Since the invention of the kiss there have been five kisses that were rated the most passionate, the most pure…

And then there are the kisses you discover your 6 year old sharing with her 6 year old friend when he’s over to stay the night.
Monkey and Simon were upstairs, playing in her dress up trunk, like they have a thousand times. This time however, they were pretending to be married, because my darling child is obsessed with kissing.
She and I have had many discussions about how mommies and daughters don’t share romantic kisses, brothers and sisters don’t share romantic kisses, and that she is too young for a romantic kiss.
She sees kissing all around her. When we take her to see Harry Potter she sees kissing, when she watches The Princess Bride or Star Wars she sees kissing. Then she, being a method actor in the extreme, wants to see what all the fuss is about. Regardless of the conversations we have had about kissing, my daughter bravely forges ahead, to try out this kissing nonsense on Simon.
Why him? Because I am sure in a moment of idiocy I explained why you don’t try to romantically kiss your 3 month old brother by stating those kisses are reserved for boys, when she is older.
Well, Simon is a boy, and now, she is older.

The two of them in particular have had an increasing aura of suspiciousness about them over the last few months, and his mom and I have been keeping a closer eye on them, we just didn’t realize their playfulness and curiosity had gotten to the point of kissing!

Ack! Sadly, this means no more overnights between Ellen’s kids and mine. It has been coming for a while, this need to separate the girls and the boys, but it is the end of an era.

I now have a Girl. A Girl who knows which of her friends is a Boy, and is aware enough of the differences that she wants to kiss him. And lock the door to her room while she does it.

Technology, meet Me.

For some unknown, undefined, and un-figure-out-able reason Blogger stopped being able to display my lovely header photo. Happily, after confounding my Hubby and my Roomie, Roomie came up with a solution that has redirected the source, if not resolved the issue.

So the blog is pretty again. Yay!

No good deed goes unpunished.

Especially when you have children.
Children are loving, snuggly, persnickity, perverse little wretches.
Today we planned to go to the beach. We were supposed to leave the house at 9:30 this morning in order to catch the sea before high tide and meet Ellen and Tiff.
We woke up early, with an hour and a half to spare, and I gave Monkey her requested breakfast of apples and peanut butter and cereal.
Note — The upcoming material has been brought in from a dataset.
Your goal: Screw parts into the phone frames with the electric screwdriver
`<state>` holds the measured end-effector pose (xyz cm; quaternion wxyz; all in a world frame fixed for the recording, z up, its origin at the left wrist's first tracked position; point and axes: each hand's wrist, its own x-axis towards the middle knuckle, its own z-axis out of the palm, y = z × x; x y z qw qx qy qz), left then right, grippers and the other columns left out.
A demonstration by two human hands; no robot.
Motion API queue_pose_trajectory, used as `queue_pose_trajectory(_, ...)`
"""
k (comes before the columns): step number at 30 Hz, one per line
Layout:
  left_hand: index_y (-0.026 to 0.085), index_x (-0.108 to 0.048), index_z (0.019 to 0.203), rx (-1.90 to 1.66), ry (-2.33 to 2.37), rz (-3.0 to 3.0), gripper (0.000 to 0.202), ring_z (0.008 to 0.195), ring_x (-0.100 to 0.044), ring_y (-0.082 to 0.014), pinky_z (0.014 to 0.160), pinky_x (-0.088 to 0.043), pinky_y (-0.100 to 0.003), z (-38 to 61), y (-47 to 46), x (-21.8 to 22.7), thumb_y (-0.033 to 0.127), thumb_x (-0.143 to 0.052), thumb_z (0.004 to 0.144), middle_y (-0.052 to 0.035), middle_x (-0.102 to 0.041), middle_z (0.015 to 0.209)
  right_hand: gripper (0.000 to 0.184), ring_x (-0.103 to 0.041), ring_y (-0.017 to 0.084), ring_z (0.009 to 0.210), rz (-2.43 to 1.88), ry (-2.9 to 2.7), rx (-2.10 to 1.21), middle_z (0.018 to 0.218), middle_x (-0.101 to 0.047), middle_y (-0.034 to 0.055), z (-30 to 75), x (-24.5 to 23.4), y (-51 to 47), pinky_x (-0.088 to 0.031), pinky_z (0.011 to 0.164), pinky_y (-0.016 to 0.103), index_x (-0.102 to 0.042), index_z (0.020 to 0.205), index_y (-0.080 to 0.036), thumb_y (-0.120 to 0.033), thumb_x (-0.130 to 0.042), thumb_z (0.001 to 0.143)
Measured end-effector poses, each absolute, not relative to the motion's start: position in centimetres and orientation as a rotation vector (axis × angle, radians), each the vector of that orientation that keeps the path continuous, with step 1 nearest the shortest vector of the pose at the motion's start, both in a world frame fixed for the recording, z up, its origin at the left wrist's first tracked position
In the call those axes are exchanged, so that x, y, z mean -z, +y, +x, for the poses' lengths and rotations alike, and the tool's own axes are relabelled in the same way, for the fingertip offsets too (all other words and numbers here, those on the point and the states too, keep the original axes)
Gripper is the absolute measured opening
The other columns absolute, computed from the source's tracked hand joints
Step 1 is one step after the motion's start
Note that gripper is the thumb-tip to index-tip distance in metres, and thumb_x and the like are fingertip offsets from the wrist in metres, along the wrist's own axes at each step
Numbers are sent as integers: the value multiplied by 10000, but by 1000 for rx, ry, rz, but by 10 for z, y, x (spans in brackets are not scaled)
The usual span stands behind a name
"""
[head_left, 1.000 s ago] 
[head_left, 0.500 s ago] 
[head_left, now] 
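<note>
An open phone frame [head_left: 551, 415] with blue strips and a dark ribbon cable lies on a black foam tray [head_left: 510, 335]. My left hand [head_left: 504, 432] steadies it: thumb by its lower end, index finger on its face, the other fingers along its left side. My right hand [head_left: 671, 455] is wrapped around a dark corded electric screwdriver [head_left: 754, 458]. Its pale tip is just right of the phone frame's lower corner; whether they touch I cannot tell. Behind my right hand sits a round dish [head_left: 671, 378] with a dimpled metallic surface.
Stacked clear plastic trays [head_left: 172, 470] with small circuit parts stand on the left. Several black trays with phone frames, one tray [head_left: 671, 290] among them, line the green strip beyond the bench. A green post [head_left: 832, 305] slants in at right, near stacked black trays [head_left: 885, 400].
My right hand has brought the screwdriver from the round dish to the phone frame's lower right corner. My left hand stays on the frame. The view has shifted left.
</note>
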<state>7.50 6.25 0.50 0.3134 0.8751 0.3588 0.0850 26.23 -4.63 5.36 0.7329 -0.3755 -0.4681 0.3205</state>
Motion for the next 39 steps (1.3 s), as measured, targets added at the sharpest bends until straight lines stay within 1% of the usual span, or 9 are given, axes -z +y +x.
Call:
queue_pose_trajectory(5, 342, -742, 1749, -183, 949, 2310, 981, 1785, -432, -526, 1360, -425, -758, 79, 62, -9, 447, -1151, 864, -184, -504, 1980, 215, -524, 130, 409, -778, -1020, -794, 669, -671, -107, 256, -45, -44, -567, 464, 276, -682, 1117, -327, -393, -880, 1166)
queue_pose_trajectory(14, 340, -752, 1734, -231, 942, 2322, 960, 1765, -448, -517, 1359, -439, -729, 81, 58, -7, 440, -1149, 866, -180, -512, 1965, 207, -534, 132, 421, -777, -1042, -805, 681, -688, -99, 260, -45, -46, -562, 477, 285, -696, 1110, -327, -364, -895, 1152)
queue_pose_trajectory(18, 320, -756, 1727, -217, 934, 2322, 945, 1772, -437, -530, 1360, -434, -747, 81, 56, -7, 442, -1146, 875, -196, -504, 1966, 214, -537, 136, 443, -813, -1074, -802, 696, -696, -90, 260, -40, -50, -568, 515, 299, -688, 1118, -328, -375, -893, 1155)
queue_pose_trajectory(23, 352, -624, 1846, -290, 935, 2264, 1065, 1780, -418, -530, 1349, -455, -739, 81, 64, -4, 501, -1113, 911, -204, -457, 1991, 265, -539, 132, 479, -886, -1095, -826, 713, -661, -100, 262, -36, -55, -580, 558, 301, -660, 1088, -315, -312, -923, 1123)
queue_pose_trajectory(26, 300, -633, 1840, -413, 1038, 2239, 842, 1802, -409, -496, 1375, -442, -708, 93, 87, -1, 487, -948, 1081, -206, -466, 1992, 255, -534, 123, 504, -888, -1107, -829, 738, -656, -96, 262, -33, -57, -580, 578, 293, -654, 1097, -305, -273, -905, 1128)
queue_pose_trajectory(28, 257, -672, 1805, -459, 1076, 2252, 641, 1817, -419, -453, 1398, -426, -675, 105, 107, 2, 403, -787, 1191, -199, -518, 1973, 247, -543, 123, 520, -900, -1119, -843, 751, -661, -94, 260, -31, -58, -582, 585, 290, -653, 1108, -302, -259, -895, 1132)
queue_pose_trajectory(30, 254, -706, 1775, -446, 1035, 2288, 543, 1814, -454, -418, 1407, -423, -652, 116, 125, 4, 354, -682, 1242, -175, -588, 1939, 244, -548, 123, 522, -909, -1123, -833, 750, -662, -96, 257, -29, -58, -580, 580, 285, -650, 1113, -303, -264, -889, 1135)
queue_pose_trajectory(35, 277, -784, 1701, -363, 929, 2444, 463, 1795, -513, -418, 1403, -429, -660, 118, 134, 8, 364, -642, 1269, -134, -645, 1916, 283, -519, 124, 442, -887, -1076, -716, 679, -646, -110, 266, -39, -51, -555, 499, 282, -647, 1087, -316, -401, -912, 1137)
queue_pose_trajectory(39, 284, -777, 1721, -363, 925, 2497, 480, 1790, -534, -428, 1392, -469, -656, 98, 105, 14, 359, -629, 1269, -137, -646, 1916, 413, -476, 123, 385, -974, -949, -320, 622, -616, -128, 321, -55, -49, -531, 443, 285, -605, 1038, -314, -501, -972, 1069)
I told her we only had an hour and a half before we had to leave to meet our friends at the beach for a day of swimming and fun. She excitedly jumped around and then asked to play on the Xbox.
“Er… no,” I said. “”You need to eat your breakfast, so we can go to the beach.”

And here is where the good deed is punished. Sad that she was not allowed to spend the hour before the beach on the Xbox, Monkey defiantly settled at the table, set her ankles up on it, and slowly, painfully picked up a single frosted mini wheat, and began to gnaw delicately on it’s edge.
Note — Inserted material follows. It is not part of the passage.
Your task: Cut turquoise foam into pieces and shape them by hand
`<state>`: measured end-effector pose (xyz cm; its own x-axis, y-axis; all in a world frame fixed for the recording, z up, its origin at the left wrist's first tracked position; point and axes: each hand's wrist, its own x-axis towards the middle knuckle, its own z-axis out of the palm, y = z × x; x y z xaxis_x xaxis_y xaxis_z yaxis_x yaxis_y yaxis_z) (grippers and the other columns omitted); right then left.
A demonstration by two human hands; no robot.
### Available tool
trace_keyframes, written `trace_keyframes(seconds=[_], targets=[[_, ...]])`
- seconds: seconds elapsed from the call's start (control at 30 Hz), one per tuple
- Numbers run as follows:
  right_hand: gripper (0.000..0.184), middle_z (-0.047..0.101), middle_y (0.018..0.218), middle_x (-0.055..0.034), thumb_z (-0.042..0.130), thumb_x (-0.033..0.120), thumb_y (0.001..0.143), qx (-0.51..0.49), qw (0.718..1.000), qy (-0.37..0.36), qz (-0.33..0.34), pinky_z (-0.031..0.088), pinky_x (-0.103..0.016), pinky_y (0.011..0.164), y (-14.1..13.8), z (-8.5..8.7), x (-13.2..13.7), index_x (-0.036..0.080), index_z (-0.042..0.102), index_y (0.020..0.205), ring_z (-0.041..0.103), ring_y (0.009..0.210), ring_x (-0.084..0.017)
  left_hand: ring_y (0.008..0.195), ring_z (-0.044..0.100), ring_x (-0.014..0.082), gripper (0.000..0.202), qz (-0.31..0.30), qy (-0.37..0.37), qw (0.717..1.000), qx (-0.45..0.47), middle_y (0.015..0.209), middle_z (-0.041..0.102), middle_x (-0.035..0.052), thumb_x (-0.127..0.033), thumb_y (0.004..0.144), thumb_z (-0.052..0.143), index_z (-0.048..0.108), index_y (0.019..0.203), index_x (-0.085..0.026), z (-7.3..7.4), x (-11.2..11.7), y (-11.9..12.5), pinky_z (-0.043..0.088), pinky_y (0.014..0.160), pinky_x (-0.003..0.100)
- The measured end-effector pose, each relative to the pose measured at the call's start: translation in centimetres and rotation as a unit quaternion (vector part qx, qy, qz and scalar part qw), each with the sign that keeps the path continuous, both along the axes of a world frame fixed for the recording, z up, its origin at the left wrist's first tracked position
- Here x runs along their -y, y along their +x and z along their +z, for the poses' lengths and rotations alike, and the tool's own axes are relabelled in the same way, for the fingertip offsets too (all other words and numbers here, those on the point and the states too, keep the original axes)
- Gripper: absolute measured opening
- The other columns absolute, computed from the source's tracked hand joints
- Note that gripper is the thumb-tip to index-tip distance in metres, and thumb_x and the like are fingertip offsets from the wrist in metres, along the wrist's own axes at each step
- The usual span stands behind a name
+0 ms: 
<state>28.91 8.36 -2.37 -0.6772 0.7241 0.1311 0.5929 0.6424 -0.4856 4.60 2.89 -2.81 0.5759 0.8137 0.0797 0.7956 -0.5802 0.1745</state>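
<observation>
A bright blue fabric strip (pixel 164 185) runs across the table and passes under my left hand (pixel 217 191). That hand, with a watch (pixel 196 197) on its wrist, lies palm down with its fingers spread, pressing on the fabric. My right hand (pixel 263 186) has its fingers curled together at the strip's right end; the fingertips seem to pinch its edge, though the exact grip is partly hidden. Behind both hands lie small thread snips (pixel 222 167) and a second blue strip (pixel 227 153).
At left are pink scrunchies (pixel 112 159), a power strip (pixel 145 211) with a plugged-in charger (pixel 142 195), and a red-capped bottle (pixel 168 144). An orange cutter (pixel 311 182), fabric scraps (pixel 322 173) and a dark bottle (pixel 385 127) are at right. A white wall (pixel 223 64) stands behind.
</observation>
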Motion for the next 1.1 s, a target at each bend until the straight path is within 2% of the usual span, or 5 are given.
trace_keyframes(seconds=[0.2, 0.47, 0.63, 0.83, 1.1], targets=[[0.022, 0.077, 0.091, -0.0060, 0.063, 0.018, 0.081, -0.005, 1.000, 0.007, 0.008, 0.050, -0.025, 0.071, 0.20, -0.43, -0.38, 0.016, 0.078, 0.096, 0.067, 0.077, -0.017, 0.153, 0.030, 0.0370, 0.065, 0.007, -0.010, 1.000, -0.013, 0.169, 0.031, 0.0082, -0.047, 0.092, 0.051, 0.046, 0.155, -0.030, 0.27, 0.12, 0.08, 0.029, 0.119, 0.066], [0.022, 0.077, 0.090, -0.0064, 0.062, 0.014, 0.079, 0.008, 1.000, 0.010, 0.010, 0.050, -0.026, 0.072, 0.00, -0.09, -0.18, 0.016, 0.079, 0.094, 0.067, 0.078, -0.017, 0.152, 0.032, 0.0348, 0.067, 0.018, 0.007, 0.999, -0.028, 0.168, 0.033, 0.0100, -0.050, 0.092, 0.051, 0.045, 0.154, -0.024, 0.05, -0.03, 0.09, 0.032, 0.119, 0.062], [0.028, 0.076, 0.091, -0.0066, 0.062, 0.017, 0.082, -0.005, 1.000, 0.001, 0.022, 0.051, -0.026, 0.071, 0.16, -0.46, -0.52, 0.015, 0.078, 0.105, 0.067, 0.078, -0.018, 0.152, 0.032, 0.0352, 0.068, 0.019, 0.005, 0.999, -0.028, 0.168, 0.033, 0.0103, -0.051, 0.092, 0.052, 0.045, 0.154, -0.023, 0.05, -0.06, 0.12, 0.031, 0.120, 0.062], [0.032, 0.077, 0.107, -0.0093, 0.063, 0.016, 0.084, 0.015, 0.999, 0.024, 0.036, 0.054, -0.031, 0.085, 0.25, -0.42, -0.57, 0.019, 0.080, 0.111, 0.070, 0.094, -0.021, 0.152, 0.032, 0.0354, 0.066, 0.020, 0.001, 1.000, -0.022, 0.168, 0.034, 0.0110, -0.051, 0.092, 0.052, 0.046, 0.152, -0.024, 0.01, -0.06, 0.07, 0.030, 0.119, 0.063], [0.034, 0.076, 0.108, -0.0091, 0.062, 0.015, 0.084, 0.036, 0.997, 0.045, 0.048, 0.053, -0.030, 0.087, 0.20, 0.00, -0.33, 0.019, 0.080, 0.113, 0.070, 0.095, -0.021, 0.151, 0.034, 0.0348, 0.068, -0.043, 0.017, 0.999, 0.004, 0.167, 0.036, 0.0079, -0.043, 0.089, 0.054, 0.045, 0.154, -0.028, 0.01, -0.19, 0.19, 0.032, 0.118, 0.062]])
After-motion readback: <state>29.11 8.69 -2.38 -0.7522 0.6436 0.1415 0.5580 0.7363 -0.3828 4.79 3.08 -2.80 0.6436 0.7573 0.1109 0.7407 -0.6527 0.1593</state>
Sighing and shaking my head, I went about my packing of snacks, dressing of baby, and otherwise preparing to spend the day doing something fun with my children. Occasionally I would toss out to Monkey that she needed to eat, as I would not be spending six dollars on a crappy piece of pizza on the boardwalk if she failed to fill up on breakfast. I would also not be getting her fast food.
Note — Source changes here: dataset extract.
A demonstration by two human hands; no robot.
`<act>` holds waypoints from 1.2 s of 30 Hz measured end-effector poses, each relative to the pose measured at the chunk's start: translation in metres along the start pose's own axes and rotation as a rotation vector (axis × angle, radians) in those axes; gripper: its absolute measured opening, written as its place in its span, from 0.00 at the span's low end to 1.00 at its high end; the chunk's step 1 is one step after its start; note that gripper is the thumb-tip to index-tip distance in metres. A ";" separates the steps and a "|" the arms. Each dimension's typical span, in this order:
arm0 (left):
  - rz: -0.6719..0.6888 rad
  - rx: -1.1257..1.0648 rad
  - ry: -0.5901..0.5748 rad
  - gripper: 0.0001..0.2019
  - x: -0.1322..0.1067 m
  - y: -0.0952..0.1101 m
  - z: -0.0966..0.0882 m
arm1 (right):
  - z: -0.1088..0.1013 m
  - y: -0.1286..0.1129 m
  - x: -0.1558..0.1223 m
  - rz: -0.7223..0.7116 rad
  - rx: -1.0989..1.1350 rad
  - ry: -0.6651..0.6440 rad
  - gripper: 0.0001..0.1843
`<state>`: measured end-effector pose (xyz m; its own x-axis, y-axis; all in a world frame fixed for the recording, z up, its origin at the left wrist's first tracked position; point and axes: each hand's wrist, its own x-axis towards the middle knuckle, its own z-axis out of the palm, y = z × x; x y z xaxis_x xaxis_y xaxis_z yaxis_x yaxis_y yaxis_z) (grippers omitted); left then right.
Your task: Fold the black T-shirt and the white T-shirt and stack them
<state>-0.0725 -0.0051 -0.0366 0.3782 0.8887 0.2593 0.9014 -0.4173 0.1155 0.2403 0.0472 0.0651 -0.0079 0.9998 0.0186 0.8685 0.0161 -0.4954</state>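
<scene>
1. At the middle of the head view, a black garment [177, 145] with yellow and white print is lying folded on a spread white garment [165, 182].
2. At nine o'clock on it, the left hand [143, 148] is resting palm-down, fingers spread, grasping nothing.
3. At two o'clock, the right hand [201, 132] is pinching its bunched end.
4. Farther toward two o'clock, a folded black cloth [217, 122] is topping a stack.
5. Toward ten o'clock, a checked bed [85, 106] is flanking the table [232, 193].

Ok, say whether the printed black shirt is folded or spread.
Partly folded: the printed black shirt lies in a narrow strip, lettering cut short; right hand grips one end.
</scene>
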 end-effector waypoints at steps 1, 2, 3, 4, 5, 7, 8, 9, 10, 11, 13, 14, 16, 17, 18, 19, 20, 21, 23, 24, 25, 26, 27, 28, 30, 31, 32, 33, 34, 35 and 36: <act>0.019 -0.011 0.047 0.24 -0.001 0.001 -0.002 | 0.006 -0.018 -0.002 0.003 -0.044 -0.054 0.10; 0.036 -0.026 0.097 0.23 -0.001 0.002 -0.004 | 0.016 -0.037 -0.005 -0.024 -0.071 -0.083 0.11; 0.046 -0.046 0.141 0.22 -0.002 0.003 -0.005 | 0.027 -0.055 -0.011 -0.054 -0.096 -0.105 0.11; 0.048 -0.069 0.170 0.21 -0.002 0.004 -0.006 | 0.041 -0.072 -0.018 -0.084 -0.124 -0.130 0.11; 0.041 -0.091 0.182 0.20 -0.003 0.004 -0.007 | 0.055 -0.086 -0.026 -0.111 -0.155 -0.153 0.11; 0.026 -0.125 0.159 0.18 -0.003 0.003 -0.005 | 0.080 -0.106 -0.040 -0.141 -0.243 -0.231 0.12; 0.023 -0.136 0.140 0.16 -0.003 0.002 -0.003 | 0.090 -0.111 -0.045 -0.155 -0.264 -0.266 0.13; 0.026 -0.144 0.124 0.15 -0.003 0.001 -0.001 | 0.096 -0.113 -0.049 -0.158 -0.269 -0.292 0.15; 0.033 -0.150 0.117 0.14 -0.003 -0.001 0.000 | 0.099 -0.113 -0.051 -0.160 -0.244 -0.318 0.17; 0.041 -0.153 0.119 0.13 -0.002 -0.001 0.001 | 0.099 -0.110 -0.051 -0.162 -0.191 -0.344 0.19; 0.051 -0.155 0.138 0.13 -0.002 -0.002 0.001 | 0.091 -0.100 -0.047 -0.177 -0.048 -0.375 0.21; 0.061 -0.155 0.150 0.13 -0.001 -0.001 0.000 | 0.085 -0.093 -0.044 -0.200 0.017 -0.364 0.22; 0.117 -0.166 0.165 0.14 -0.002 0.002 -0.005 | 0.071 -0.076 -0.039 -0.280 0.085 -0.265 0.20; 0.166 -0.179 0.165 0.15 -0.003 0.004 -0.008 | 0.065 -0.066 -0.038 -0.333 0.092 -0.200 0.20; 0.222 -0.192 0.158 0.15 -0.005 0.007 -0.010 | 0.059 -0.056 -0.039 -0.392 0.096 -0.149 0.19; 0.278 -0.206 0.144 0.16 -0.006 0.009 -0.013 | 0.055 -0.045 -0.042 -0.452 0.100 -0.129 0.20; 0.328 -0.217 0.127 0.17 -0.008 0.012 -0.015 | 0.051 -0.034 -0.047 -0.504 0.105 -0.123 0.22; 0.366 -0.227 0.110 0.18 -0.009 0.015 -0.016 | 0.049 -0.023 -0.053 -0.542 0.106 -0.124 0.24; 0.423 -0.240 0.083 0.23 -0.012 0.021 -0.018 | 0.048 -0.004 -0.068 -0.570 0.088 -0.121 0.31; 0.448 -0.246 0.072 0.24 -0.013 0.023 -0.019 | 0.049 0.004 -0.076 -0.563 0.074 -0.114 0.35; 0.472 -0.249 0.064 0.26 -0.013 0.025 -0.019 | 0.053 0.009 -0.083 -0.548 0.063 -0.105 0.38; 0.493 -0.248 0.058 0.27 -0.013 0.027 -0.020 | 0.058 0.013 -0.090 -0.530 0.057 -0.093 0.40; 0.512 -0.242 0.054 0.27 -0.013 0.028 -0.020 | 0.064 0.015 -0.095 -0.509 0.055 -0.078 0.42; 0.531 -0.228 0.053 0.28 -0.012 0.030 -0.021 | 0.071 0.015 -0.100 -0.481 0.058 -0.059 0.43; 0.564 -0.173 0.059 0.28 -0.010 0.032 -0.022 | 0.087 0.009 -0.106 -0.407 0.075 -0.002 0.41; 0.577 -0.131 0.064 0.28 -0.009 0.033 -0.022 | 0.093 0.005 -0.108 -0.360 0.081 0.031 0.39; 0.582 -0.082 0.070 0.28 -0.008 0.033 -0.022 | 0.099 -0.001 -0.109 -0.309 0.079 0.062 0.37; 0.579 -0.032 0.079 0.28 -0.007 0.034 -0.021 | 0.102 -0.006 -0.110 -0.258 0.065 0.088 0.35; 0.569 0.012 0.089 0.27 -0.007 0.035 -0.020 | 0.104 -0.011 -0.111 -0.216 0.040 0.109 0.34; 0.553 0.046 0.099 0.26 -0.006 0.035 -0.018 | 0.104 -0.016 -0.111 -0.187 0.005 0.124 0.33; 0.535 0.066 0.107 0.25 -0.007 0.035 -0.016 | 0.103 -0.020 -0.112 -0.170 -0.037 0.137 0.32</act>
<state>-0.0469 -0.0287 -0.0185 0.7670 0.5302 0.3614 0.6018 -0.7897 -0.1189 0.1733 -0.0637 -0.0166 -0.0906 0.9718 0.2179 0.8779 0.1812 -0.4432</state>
An hour passed. It was 15 minutes until departure time. She had managed to consume about 5 frosted mini wheats, and one apple slice. Argh.

Finally I told her to finish getting ready. She meandered up stairs, spent about 20 minutes in the bathroom without managing to brush her teeth, and only when I yelled up “If you are not ready and down here in ten minutes we are NOT GOING!!” did she actually scurry to brush her teeth and hair, and put on her shoes.

Of course, by now I was grumpy, having spent the morning dealing with She-Who-Will-Not-Be-Fed, instead of getting to engage in the excitement of beach trip preparation.

About 10 minutes into the drive the comments started:
“Ooh..a Wendy’s!” “Look mom! A McDonald’s.” “Mom, can I get Ice cream?”

I just don’t get it. Why, why on earth, would she decide to goad me to the point of canceling the trip?? Does she like me in a bad mood? Argh! Of course, my mood was not improved by carting the huge bag of supplies, beach umbrella, and baby to the beach. Nor was I cheered by the bouts of crying Otter engaged in. I did cheer up when we went down to the water and splashed a bit. Pictured here:

It was also nice to see the kids splashing, and to hang out, however briefly, with Ellen and Tiff.

However, the trip was fairly stressful for me. I swear, I am at the point where leaving the house at all is simply too much trouble. Maybe I will become a hermit.